Nothing but the lines from the top of the records through the line with "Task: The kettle" should be returned, exactly, and without pictures.

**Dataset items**
Segment Open
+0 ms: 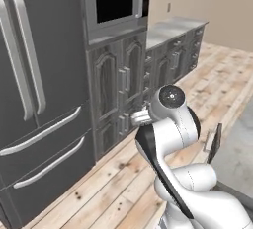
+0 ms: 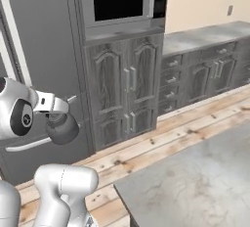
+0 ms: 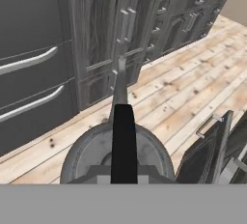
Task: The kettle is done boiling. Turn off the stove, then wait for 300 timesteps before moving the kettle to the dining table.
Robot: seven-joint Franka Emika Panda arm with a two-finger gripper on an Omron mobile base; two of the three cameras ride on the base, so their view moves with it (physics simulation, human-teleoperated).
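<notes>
- Left base view: the arm is facing the fridge (image 1: 34, 99); worktop edge at four o'clock.
- Right base view: the kettle (image 2: 62, 127) is hanging at nine o'clock, the dining table (image 2: 195, 182) worktop lying at five o'clock.
- Hand view: the claw (image 3: 124, 177) is pinching the kettle's black handle (image 3: 124, 141); carrying step, next needing a swing over the table.

Flat, even render lighting, no clear light source. Soft sheen on the arm (image 1: 173, 124) shells and fridge handles (image 1: 24, 50); no hard glare. Shadows faint, barely any under the cabinets (image 2: 124, 89). Low-res textures: floor (image 3: 193, 88) planks and table (image 2: 195, 182) marble look smeared, edges aliased. No lens distortion, no depth blur. Kettle (image 3: 118, 155) up close stays sharp.
</notes>
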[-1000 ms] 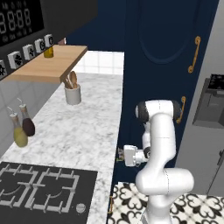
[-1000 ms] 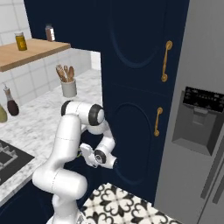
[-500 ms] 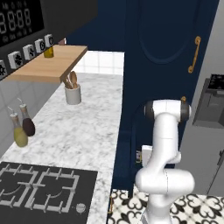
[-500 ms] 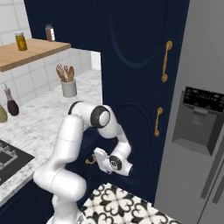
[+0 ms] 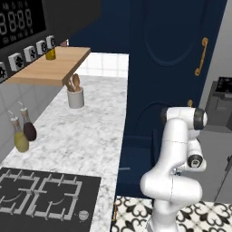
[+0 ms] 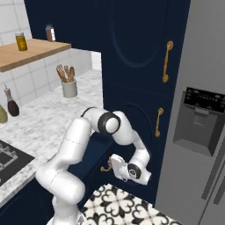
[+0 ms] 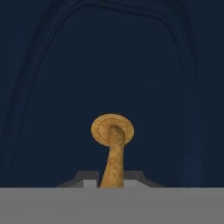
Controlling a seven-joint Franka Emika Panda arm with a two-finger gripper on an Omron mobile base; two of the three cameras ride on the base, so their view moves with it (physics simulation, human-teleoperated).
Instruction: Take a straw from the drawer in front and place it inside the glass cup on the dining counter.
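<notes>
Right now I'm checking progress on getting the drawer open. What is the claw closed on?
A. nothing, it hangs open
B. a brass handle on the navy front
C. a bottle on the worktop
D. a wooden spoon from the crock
B: in the hand view the claw is shut on the brass handle, which rises between its tips to a round mount on the navy front.

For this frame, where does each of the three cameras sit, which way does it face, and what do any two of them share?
Left base view: behind the arm to its left, looking forward and down at the marble worktop; the white arm rises at lower right.
Right base view: behind to its right, facing the navy cabinets; the arm bends low, claw at a brass handle.
Hand view: on the hand, facing a navy panel; the claw is shut on the brass handle.
Both base views share the utensil crock.
</notes>
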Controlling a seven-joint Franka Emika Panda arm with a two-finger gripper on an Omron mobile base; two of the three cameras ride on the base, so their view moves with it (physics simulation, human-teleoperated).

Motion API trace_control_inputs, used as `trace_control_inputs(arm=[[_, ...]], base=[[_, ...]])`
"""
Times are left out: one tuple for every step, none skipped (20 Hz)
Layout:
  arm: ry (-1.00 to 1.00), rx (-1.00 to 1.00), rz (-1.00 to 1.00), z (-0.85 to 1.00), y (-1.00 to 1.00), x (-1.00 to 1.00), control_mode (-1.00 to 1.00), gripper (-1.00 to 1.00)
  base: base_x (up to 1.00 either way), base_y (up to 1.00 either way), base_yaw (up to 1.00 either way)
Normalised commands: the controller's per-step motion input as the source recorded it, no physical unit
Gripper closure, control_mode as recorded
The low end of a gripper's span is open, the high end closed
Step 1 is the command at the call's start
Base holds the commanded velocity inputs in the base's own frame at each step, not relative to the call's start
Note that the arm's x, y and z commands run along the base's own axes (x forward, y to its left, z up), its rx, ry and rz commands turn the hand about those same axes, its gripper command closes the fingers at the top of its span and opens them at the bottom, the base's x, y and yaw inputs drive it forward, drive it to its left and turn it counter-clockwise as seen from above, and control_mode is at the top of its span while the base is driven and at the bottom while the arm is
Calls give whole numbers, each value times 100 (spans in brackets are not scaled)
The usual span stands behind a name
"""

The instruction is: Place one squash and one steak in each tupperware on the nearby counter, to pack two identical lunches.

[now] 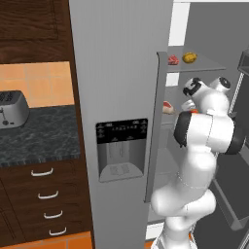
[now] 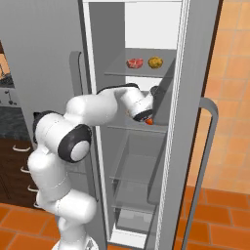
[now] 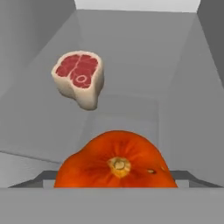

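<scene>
A: Orange-red squash (image 3: 116,164)?

B: Sits on the middle shelf (image 3: 131,109) of the open fridge (image 1: 121,73), toward the front, stem scar facing the hand. Very close in the hand view.

A: Gripper (image 2: 148,118)?

B: Reached deep into the fridge, right at that squash. Jaws wide, apparently to either side of it. Cannot tell whether clamped on the fruit or just standing around it without contact.

A: Beside it?

B: Near steak (image 3: 78,78), farther back on the same shelf and off to one side, apart from the squash. Red face up, pale fat around the edge.

A: Risks from here?

B: Round, lumpy skin: likely to roll or squirt out if pinched off-centre or too near the top. Could slide back and knock the near steak if pushed instead of gripped. Tight space too: on the way out, easy to clip the shelf above or the door frame with wrist or elbow and shake the fruit loose. Long carry to the counter (image 1: 39,136) afterwards, so a weak hold probably means a drop on the floor.

A: Fridge contents otherwise?

B: Upper shelf (image 2: 117,72): upper steak (image 2: 135,63) and yellow squash (image 2: 155,62), side by side, just apart. Lower compartments look bare. On the counter, left of the fridge, a silver toaster (image 1: 12,109).
</scene>
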Motion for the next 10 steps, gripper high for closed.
trace_control_inputs(arm=[[15, -31, 23, 42, 100, -100, -100, 100], [6, -28, 23, 4, 81, -100, -100, 100], [9, -21, 16, 0, 46, -100, -100, 100], [0, -11, 14, -7, 0, -100, -100, 100], [0, -6, 15, -32, 0, -100, -100, 100], [-2, -1, 19, -28, 0, -100, -100, 100], [-9, 0, 19, -30, 0, -100, -100, 100], [-17, 0, 21, -25, 0, -100, -100, 100], [-13, 0, 23, 0, -1, -100, -100, 100], [-12, 0, 25, 0, -5, -100, -100, 100]], base=[[0, 0, 0], [0, 0, 0], [0, 0, 0], [0, 0, 0], [0, 0, 0], [0, 0, 0], [0, 0, 0], [0, 0, 0], [0, 0, 0], [0, 0, 0]])
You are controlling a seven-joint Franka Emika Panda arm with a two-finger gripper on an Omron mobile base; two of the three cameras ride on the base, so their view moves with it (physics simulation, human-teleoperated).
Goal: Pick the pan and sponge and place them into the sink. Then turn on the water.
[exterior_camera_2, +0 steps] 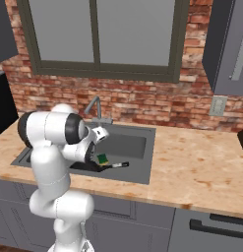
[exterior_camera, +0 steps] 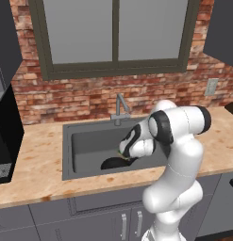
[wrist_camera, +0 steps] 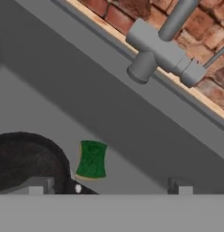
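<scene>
- Sink (exterior_camera: 67, 155), dark grey, sat sunk in the pale wood-grain counter (exterior_camera: 37, 160) below the brick wall (exterior_camera: 89, 96) and window (exterior_camera: 113, 33).
- Frying pan (exterior_camera: 113, 163), black, lay on the basin floor; in the right base view its straight handle (exterior_camera_2: 118, 165) pointed toward 3 o'clock, pale tip outermost.
- Sponge (wrist_camera: 91, 159), green top over a yellow layer, lay on the basin floor just beside the pan's rim, at about 3 o'clock from it in the hand view.
- Gripper (wrist_camera: 106, 186) hung inside the basin above pan and sponge, jaws spread wide, nothing between them; fingertips (wrist_camera: 178, 187) clear of both items.
- Faucet (wrist_camera: 165, 50), slim grey metal, stood on the sink's rear ledge, at about 1 o'clock from the sponge in the hand view.
- Arm's white elbow loomed over the front edge of the counter.
</scene>
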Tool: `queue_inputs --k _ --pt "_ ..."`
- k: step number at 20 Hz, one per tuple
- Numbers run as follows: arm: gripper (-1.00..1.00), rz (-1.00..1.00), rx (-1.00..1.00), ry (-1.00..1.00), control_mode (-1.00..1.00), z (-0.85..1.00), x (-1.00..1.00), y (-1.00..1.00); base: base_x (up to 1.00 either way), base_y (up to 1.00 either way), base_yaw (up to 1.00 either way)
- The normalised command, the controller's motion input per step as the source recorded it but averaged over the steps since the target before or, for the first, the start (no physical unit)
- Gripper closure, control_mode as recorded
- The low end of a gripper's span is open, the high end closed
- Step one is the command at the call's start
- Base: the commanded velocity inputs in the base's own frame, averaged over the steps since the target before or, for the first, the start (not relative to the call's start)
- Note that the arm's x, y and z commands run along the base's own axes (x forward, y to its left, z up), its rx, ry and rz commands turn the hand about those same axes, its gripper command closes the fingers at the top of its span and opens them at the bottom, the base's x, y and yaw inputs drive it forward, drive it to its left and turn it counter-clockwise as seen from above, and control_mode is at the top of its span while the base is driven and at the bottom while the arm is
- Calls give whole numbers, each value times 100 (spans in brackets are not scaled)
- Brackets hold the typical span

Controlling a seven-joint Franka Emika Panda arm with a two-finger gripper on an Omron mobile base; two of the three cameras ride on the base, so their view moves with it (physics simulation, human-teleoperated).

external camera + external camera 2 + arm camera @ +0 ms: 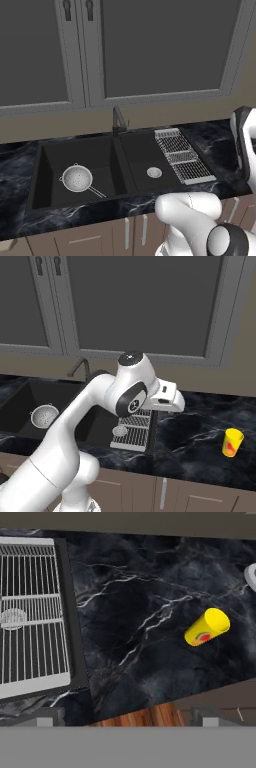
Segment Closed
**TASK RESULT**
+0 ms: 
+0 ms: 
+0 ms: 
Task: The kettle is done boiling. Turn off the stove, then wait for 300 timesteps before moving the kettle to the dining table.

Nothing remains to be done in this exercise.